Check every line of the material below, and show those that contain "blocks".
*** COLLECTED MATERIAL ***
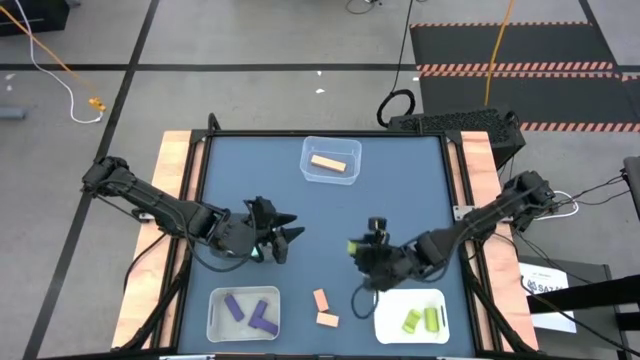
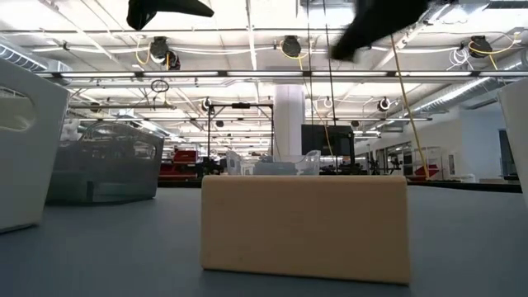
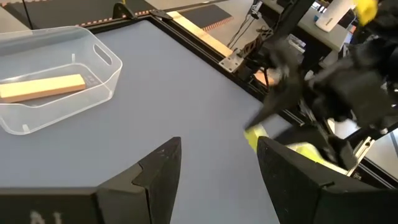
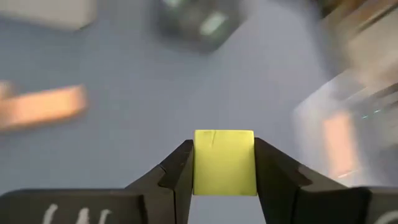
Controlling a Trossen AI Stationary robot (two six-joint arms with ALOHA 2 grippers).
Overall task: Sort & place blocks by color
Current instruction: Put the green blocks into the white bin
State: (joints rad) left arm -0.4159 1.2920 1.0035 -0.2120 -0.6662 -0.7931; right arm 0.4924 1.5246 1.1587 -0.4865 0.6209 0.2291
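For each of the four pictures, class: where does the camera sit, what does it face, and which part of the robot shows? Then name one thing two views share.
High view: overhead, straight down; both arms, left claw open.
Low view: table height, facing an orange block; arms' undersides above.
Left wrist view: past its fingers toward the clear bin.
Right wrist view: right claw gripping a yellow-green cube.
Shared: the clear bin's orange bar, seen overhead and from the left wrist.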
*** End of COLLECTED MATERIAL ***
RESULT OF THE EXERCISE:
Overall task: Sort & place blocks by color
Current instruction: Put the green blocks into the white bin

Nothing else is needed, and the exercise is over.